RUBBISH
Dreamed by Naguib Mahfouz, date uncertain; 2001?
Beneath a leafy tree sat my friend from my early days who was martyred for love of country. Though it had been decades since his death, he looked quite elegant and in the pink of health and cheer. The sight of him made my chest flutter as I rushed toward him...
But he halted me with a wave of his walking stick. I reminded him of our time as friends, but he paid no heed to my words, saying only "I have run out of patience regarding the neighborhood rubbish heap." After this speech, he threw down his stick and went away, leaving me sad.
Yet I swelled up with a new spirit and hurried immediately to the trash pile, raining a hail of blows all over it with his cane. Each blow cut a gap in it: and from each gap men and women emerged whose appearance was nothing like garbage! Indeed, they were models of cleanliness, prestige, and respectability. Each time one of them appeared, they jumped with terror of the rod in my hand.
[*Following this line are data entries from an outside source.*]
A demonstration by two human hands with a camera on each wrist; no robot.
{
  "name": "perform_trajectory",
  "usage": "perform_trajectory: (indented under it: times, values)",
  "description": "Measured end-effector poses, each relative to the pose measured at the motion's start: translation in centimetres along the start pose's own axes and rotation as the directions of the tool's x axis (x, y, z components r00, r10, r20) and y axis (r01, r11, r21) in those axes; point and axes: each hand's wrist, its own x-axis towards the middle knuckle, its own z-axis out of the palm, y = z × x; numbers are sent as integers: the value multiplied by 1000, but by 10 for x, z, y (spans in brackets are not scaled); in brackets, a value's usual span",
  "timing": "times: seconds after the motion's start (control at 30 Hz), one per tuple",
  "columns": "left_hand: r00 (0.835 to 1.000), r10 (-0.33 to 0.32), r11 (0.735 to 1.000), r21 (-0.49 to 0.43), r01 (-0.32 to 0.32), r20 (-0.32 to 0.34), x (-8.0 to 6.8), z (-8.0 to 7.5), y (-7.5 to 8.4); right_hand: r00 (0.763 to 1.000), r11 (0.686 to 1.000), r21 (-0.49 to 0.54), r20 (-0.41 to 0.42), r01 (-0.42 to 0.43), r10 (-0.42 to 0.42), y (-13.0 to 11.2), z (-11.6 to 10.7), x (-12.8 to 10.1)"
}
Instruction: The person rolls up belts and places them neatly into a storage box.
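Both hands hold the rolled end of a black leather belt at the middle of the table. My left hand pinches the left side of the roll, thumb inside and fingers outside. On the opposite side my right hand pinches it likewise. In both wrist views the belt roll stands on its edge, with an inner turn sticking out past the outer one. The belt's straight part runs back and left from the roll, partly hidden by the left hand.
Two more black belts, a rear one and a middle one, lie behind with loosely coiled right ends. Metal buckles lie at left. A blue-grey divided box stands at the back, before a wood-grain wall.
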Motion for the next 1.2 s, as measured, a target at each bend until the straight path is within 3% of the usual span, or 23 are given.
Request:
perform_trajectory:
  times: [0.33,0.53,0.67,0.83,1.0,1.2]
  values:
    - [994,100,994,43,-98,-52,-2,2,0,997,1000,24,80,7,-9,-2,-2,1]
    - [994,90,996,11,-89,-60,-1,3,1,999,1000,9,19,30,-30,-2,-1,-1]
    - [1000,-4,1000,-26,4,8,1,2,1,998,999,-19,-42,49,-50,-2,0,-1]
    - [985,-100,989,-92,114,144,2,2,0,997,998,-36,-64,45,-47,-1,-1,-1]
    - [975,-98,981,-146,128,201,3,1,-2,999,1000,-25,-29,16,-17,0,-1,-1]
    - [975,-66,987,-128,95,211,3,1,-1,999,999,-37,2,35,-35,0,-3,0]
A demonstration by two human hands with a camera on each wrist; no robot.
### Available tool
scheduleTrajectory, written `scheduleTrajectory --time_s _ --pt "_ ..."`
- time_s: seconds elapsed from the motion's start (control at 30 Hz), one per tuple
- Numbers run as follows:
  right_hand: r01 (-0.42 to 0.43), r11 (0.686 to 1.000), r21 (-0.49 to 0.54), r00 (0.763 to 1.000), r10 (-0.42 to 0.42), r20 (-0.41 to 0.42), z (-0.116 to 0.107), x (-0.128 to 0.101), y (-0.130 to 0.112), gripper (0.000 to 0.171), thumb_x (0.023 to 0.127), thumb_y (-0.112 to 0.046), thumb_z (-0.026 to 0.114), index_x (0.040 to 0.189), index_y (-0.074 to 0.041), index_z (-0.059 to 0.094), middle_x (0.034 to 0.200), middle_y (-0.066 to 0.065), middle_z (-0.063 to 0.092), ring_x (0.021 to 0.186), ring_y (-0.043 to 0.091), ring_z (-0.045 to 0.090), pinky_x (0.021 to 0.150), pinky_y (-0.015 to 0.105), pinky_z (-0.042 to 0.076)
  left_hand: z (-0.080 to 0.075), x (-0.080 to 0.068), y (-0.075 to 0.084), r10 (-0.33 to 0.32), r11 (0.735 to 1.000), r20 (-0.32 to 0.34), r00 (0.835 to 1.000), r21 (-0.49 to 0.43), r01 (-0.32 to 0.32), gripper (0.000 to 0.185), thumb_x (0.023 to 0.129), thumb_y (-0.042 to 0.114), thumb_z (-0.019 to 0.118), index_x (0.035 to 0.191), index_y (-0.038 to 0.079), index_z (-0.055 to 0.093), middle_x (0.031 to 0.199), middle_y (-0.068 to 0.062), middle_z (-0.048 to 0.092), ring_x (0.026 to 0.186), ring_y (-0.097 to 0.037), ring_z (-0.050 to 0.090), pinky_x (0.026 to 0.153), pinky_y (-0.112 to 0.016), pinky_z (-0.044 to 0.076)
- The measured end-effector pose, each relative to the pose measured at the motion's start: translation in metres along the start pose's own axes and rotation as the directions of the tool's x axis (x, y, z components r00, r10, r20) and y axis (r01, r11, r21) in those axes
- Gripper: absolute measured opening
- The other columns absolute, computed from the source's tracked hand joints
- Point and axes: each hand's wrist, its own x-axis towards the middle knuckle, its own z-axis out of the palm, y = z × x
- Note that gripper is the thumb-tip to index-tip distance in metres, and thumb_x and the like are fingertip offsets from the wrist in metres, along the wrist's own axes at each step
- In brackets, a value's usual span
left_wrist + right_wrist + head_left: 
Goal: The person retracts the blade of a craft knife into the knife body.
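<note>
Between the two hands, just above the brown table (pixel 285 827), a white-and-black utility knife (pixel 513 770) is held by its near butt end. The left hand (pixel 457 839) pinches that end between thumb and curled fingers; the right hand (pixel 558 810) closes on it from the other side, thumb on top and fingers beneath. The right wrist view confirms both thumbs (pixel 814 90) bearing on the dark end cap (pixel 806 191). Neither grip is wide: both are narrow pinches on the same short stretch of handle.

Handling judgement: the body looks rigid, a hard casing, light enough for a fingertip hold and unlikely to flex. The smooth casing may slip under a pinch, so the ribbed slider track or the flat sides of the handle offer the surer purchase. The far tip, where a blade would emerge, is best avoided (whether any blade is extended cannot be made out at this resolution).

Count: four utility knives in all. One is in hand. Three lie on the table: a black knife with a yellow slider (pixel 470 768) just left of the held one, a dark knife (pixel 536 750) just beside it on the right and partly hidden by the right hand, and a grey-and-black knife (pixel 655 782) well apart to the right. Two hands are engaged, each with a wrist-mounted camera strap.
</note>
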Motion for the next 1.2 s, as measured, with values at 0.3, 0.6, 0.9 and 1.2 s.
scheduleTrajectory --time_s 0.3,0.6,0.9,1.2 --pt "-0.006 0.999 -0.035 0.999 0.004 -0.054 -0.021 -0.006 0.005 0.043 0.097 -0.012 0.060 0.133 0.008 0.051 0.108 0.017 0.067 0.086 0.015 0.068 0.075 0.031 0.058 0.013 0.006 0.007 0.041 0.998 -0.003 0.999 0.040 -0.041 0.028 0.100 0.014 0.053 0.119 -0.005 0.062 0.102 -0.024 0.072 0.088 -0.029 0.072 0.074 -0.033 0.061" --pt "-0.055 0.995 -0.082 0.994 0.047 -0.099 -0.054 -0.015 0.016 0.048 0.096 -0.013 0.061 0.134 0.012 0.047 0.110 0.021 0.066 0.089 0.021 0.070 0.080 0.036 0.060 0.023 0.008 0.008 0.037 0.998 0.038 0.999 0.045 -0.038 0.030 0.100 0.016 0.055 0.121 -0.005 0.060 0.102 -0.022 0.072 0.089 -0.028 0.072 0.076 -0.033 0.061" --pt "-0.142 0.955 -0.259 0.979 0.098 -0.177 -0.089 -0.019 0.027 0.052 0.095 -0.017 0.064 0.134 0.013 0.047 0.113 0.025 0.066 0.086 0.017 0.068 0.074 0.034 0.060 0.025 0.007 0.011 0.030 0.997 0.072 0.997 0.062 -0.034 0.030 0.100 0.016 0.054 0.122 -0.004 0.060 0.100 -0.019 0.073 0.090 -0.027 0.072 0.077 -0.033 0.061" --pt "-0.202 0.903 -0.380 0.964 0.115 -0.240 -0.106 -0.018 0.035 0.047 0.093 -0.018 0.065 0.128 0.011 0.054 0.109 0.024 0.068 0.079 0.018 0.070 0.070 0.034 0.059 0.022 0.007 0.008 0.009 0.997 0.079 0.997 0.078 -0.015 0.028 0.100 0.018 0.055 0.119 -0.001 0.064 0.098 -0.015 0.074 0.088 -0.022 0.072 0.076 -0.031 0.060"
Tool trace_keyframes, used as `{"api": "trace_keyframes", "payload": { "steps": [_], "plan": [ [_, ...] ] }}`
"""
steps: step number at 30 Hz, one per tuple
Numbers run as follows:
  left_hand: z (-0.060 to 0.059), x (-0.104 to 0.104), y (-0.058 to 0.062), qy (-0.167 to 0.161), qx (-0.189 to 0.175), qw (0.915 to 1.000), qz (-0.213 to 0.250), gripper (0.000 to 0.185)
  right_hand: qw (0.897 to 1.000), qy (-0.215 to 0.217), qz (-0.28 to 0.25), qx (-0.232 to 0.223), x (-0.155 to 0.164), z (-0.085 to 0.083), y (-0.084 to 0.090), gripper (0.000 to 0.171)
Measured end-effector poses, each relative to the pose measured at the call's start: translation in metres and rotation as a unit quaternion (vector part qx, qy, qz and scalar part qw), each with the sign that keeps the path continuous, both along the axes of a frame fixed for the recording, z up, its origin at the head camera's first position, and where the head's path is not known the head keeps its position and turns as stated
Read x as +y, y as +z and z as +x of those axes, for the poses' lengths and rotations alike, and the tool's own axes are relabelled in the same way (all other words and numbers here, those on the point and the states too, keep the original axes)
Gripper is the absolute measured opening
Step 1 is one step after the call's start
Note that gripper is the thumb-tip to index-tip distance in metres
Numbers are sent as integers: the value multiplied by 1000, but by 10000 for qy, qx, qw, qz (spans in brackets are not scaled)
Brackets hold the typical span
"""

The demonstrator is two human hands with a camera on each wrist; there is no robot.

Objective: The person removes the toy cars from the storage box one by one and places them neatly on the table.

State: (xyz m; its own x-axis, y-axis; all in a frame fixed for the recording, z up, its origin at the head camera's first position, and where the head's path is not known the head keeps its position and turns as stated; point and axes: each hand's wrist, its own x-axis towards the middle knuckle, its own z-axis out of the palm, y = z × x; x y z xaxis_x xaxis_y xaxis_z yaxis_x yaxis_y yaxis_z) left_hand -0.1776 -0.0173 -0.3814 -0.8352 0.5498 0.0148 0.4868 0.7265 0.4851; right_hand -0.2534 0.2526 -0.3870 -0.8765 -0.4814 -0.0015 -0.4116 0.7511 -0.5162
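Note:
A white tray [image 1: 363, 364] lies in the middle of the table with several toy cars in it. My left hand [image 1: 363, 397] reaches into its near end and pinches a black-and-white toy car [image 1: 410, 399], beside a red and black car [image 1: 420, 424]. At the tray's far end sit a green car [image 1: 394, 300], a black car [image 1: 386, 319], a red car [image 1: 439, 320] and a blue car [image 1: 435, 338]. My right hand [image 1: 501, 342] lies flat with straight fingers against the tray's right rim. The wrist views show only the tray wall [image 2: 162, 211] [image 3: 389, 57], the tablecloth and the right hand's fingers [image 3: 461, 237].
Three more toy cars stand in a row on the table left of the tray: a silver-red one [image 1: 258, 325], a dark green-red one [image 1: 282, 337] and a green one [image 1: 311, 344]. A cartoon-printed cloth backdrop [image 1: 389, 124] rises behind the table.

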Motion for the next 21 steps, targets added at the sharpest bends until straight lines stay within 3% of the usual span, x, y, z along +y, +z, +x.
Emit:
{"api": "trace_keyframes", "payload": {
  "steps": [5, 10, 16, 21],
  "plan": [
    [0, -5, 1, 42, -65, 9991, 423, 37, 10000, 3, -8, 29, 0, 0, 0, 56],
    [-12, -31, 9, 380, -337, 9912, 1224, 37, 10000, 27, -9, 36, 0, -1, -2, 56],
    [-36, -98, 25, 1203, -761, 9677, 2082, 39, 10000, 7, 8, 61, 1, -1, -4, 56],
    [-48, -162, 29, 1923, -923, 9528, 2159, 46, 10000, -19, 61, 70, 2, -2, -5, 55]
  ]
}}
Following this, I became utterly convinced that the sun would rise tomorrow over a world of greenery and pristine air.
EDITOR'S NOTE
Does Mahfouz's dream truly propose we beat the poor till they flinch in terror, to heal their ills? It's a hell of a social program. Do his dreams read right-wing bloggers? Yet what an image--out of the trash rise the elegant futurians we were always promised! Here they are at last, the healthy, wealthy people we never quite become. Discipline's all we need, it seems, to bring the brave new world...
...the brave new world, cowering under the stick of an old man abandoned by his friend.
And yet, an old man with hope. More than hope. Certainty, now. It will come.
ON THE DREAMER
Egyptian writer Naguib Mahfouz won the Nobel Prize for literature in 1988. In 1994, an Islamist stabbed him; during his convalescence, he was unable to write anything long. He published a series of ultrashort stories, called Ahlam Fatrat al-Naqaha, literally "Dreams of the Recovery Period," published in English as THE DREAMS in 2004, translated by Raymond Stock. It's a collection of 104 dream-stories, undated and untitled. Steeped in longing, eerie with dislocation, haunted by dead friends (Mahfouz was pushing 90 at the time) and authorities worthy of Kafka, his dreams are universal in feeling yet echo both his and Egypt's troubles. The style is elusive; I'm unsure if that's the writer or the translator.
I have excerpted three dreams to encourage you to read the other hundred. Mahfouz simply numbers them (this is dream 76); I've titled them here for convenience.